Segment Open
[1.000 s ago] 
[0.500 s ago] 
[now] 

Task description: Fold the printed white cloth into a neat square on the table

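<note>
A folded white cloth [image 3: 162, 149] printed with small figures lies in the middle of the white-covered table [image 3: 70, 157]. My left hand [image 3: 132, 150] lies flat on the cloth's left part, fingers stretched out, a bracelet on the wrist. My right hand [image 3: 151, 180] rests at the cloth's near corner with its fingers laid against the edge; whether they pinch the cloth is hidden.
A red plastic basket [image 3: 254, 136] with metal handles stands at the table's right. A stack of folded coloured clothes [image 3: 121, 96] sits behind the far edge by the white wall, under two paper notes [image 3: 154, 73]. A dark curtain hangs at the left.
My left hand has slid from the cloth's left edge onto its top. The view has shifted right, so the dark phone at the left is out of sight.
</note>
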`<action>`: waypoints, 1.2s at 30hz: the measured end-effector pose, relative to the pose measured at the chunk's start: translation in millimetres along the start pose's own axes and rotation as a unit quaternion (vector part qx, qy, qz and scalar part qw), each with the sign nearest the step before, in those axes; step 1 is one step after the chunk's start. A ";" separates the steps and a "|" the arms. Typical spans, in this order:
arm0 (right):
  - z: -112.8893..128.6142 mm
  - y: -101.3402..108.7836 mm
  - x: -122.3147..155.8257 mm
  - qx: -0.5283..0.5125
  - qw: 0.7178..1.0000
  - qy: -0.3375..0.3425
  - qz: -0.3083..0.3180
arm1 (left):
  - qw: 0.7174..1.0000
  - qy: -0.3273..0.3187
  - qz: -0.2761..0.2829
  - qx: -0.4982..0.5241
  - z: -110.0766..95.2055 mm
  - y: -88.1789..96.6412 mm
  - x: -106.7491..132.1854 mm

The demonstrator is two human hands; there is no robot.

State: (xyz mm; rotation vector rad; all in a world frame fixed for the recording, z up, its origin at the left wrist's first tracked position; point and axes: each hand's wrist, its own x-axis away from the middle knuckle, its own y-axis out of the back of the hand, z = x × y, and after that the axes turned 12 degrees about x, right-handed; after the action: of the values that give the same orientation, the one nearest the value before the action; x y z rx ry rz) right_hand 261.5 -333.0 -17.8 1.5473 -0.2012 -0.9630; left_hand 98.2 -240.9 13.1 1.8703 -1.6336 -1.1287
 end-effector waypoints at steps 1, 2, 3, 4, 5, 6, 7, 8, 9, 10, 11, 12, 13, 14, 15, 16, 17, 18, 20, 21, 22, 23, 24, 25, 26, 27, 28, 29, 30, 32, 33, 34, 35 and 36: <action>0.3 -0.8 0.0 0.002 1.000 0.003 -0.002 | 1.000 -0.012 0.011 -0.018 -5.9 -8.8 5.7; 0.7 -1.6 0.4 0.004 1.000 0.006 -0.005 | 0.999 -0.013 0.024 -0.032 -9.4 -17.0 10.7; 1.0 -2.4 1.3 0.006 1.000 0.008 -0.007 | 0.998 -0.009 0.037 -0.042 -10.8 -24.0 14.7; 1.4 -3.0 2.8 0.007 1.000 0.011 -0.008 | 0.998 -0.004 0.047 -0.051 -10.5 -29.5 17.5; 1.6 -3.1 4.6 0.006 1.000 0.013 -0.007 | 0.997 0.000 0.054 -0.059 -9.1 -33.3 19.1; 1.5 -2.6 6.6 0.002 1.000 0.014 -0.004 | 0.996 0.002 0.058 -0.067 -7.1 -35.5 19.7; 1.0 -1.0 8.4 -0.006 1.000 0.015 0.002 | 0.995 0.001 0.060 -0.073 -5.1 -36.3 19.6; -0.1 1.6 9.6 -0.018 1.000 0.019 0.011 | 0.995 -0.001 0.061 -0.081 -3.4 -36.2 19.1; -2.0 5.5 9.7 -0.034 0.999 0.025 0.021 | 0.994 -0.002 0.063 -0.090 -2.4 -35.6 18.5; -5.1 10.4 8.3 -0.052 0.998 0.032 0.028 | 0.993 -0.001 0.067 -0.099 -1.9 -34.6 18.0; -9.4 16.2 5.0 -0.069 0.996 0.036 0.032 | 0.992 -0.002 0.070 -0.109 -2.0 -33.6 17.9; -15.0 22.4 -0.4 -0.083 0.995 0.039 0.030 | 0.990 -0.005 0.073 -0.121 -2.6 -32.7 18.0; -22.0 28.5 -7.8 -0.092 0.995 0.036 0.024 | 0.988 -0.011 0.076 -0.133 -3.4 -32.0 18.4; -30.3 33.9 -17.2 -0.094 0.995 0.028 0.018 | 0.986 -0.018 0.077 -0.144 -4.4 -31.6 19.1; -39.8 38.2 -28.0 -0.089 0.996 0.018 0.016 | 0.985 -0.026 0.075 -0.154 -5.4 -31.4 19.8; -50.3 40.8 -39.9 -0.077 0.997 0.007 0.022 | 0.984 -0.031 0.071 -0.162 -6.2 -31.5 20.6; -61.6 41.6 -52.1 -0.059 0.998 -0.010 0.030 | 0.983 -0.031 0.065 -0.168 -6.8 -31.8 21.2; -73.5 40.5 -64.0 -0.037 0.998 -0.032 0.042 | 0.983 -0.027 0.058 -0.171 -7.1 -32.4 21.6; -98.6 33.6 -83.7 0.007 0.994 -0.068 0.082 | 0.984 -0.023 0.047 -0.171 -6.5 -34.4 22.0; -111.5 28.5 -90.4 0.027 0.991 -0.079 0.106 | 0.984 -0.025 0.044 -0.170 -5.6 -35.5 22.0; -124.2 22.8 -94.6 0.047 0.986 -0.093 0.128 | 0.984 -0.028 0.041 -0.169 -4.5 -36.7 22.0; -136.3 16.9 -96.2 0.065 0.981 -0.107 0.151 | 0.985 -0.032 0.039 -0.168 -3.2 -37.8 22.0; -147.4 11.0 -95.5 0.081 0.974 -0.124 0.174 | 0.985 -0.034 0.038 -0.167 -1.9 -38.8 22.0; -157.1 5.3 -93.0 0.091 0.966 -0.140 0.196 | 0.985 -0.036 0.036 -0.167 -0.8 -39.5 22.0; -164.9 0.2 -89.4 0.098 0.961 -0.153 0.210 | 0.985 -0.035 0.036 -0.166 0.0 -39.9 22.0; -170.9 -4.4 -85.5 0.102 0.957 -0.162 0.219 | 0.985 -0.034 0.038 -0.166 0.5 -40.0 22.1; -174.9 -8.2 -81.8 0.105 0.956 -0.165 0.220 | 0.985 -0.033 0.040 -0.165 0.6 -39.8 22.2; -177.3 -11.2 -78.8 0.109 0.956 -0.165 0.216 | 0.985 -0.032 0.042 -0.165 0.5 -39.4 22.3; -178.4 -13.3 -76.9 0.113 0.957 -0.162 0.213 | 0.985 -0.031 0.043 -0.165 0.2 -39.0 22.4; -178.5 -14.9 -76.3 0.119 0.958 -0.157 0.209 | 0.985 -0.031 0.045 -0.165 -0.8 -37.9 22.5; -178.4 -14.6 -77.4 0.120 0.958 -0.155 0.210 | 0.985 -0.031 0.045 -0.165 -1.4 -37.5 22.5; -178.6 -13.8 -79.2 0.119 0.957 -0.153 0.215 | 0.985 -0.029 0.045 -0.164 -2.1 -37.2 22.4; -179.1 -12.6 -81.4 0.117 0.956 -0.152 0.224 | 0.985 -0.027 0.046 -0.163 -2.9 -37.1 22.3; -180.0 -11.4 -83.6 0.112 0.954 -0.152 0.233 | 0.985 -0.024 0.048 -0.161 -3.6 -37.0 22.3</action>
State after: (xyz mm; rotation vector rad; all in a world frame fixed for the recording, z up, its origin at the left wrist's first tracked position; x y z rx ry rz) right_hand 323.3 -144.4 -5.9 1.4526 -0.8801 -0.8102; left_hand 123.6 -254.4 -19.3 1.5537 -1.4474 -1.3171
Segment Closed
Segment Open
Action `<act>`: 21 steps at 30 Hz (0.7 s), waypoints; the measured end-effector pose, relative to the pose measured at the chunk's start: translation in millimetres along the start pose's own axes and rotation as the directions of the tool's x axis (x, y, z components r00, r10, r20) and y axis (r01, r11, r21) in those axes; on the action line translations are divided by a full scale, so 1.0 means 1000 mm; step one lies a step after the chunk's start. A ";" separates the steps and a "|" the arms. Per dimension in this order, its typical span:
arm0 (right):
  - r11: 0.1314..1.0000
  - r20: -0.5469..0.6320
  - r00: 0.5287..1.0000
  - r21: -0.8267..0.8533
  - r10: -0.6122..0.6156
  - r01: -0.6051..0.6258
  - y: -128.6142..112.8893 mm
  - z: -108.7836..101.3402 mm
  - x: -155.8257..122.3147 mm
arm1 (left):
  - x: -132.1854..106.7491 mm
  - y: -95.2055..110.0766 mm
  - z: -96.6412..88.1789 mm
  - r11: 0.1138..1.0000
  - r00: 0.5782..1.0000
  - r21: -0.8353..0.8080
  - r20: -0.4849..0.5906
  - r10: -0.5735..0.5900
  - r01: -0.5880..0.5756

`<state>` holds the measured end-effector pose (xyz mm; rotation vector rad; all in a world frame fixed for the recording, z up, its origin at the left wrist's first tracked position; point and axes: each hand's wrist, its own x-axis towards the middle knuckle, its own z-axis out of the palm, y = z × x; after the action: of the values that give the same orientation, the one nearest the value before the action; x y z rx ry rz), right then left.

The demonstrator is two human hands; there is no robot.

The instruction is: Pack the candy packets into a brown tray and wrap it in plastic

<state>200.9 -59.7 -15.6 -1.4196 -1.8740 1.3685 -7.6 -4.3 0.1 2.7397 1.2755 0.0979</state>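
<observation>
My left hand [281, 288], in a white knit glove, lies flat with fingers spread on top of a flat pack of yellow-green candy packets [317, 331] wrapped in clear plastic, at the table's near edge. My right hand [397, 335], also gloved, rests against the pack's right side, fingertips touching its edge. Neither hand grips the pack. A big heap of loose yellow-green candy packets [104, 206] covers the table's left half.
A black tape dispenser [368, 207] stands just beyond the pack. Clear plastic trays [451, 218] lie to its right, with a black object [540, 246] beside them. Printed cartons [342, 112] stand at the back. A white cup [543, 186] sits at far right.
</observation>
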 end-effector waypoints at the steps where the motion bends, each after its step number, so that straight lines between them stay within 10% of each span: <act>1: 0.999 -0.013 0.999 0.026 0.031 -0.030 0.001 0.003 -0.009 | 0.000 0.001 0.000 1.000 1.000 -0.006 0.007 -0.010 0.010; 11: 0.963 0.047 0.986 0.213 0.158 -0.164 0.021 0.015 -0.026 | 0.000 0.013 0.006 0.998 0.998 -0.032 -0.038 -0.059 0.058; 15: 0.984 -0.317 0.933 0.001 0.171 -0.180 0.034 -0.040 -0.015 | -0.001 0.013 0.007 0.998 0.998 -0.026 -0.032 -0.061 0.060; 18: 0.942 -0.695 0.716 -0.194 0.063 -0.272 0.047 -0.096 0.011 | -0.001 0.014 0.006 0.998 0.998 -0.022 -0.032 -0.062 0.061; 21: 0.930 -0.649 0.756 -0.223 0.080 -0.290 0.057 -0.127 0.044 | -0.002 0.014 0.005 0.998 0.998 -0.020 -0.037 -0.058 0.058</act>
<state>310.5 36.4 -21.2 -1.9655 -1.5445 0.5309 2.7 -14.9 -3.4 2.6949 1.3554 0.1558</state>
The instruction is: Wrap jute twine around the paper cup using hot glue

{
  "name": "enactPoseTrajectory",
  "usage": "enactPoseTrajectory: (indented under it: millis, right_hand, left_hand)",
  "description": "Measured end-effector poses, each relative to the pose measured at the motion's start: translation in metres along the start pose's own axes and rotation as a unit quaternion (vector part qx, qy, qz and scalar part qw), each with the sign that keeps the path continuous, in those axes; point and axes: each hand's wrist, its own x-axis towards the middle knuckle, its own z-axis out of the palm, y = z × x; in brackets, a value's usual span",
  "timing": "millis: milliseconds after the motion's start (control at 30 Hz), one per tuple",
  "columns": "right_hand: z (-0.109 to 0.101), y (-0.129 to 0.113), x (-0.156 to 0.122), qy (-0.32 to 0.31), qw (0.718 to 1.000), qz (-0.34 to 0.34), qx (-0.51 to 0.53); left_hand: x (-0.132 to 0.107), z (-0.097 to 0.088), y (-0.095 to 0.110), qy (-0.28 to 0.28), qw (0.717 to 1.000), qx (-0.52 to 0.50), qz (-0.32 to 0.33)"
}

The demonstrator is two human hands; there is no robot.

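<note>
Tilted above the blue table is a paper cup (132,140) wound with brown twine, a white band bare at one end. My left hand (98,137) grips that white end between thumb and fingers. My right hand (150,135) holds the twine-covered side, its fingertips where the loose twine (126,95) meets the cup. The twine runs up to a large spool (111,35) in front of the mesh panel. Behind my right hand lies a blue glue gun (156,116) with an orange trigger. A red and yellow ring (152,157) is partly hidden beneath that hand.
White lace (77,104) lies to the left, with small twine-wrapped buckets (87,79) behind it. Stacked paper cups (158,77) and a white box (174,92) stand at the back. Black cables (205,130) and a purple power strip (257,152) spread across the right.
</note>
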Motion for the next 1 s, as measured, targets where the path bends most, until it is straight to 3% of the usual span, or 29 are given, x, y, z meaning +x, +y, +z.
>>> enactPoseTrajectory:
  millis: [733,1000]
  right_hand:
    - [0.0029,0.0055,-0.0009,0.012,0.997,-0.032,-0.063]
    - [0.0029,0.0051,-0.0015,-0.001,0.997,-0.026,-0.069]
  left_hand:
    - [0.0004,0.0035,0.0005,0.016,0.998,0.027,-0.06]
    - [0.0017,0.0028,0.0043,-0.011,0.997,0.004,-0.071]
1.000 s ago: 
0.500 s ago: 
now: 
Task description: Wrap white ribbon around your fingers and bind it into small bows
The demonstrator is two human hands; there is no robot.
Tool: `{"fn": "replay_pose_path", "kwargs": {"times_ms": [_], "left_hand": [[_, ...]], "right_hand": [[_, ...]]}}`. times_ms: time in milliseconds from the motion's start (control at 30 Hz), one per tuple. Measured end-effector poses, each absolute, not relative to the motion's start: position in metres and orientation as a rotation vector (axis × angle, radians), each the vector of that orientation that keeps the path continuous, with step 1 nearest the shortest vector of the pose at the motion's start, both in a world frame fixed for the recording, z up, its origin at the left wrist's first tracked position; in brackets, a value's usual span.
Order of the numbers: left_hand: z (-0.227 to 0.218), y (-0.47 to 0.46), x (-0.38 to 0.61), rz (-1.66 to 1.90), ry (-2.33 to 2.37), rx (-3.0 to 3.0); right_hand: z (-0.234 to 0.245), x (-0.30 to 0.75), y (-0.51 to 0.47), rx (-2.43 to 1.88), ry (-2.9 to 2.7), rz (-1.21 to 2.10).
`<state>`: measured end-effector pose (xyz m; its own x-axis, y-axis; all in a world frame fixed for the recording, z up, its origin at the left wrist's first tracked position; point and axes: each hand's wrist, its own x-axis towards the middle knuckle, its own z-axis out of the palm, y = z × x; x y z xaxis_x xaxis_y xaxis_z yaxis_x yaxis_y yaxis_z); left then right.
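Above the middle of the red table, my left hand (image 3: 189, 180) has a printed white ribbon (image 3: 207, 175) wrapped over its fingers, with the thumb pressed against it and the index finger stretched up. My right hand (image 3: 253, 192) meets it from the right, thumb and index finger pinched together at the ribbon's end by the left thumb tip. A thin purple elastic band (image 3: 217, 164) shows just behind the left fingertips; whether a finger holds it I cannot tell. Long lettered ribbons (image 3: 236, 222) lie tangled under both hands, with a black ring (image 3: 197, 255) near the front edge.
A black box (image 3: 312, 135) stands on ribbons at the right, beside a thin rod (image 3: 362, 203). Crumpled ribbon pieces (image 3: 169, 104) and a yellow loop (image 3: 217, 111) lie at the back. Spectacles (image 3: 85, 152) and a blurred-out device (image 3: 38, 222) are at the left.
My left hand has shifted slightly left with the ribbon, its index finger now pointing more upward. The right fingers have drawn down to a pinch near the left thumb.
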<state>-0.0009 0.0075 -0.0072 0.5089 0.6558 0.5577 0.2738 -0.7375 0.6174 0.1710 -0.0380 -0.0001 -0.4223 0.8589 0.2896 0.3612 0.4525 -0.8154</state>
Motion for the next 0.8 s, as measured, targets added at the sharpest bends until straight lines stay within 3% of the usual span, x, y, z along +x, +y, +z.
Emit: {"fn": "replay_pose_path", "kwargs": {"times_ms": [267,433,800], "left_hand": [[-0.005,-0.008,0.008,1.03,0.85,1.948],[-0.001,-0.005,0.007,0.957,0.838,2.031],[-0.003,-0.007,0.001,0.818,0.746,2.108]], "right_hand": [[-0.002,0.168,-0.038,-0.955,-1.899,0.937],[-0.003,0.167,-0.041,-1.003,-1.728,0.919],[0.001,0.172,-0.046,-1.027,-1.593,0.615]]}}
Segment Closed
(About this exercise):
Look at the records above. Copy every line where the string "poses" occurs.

(Answer to this exercise):
  "description": "Measured end-effector poses, each relative to the pose measured at the motion's start: translation in metres along the start pose's own axes and rotation as a unit quaternion (vector part qx, qy, qz and scalar part qw), each with the sign that keeps the path continuous, in those axes; point and axes: each hand's wrist, its own x-axis towards the middle knuckle, its own z-axis out of the palm, y = z × x; in brackets, a value's usual span",
Tool: `{"fn": "replay_pose_path", "kwargs": {"times_ms": [_], "left_hand": [[_, ...]], "right_hand": [[_, ...]]}}`. times_ms: time in milliseconds from the motion's start (control at 30 Hz), one per tuple. Measured end-effector poses, each absolute, not relative to the motion's start: position in metres and orientation as a rotation vector (axis × angle, radians), each the vector of that orientation that keeps the path continuous, with step 1 nearest the shortest vector of the pose at the motion's start, both in a world frame fixed for the recording, z up, its origin at the left wrist's first tracked position; in brackets, a value's usual span.

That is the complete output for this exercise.